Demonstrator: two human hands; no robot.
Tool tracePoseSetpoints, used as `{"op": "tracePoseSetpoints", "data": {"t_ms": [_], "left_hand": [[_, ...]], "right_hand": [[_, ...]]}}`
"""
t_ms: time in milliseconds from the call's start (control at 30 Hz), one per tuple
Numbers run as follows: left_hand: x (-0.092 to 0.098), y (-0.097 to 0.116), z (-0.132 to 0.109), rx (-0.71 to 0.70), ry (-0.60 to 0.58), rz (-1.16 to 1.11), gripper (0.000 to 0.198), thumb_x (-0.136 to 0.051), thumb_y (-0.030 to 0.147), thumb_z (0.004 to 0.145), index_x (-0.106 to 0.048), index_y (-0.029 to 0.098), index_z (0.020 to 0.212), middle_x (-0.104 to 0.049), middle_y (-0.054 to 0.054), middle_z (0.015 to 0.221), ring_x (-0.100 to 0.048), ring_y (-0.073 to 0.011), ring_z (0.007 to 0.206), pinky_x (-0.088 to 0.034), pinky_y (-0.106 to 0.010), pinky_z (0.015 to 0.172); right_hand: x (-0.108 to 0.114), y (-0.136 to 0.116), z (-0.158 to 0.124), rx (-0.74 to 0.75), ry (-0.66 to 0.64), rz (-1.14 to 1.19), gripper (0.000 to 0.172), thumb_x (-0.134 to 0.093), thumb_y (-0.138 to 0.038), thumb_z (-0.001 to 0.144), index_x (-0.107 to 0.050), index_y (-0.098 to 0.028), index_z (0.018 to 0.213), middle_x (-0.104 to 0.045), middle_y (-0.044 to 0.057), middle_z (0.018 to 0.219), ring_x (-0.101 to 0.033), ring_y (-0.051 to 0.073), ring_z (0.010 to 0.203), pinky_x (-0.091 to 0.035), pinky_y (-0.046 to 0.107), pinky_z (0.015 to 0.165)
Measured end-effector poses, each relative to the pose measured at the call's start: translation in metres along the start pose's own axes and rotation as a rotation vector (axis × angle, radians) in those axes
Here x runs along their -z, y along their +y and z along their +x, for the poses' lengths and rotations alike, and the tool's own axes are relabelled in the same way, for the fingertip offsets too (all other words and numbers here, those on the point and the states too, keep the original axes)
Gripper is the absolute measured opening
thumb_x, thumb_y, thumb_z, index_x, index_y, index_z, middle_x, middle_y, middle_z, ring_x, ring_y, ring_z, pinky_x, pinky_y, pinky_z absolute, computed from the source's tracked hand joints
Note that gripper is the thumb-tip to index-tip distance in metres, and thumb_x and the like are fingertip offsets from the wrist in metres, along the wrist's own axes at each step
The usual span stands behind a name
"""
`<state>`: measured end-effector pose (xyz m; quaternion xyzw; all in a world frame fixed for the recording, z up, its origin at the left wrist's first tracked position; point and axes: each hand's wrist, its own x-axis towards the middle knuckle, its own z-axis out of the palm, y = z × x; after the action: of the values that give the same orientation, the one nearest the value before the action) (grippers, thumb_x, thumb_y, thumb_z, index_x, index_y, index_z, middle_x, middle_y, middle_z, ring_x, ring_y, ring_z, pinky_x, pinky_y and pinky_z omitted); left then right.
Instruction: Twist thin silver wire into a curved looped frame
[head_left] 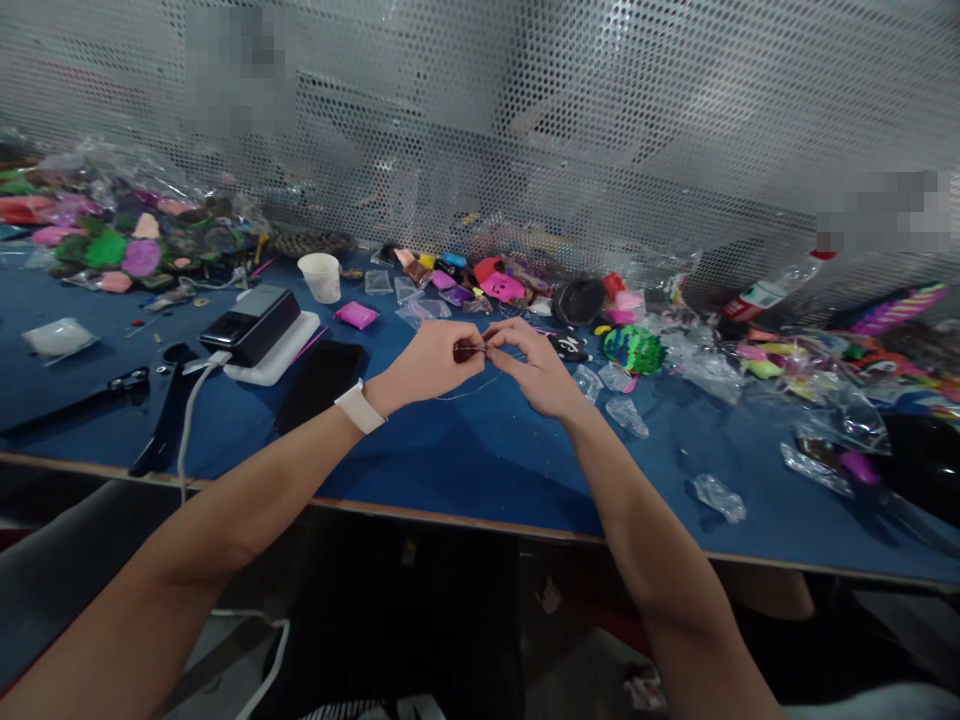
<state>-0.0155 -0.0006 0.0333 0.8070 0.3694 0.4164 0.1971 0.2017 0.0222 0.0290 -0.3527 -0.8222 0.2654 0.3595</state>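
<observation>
Above the blue table, my left hand (pixel 437 362) and my right hand (pixel 534 368) meet fingertip to fingertip. Both are closed in a pinch on a thin wire (pixel 471 348), which runs between them. A fine loose strand (pixel 469 393) curves below my left hand; whether it belongs to the same wire I cannot tell. A white band is around my left wrist. Just right of my right hand lie a black item with white marks (pixel 568 346) and a green and blue lump of modelling clay (pixel 635 349).
Pliers (pixel 166 395), a black device on a white base (pixel 251 325), a dark phone (pixel 321 385) and a paper cup (pixel 321 277) stand or lie left. Clay packets (pixel 356 314) and plastic wrappers (pixel 718 496) are scattered about. A bottle (pixel 772 290) leans near the perforated metal screen (pixel 450 130).
</observation>
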Motion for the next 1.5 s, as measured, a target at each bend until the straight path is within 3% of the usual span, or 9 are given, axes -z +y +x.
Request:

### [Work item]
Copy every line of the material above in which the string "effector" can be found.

### [Solution for this task]
Measured end-effector poses, each relative to the pose measured at the call's start: translation in metres along the start pose's own axes and rotation as a rotation vector (axis × angle, radians) in those axes
`<state>`: measured end-effector pose (xyz m; quaternion xyzw; all in a world frame fixed for the recording, z up, its origin at the left wrist's first tracked position; point and axes: each hand's wrist, its own x-axis towards the middle knuckle, its own z-axis out of the palm, y = z × x; after the action: of the values that give the same orientation, the one nearest the value before the action) (grippers, thumb_x, thumb_y, thumb_z, index_x, index_y, index_z, middle_x, middle_y, middle_z, ring_x, ring_y, ring_z, pinky_x, pinky_y and pinky_z omitted); left then right.

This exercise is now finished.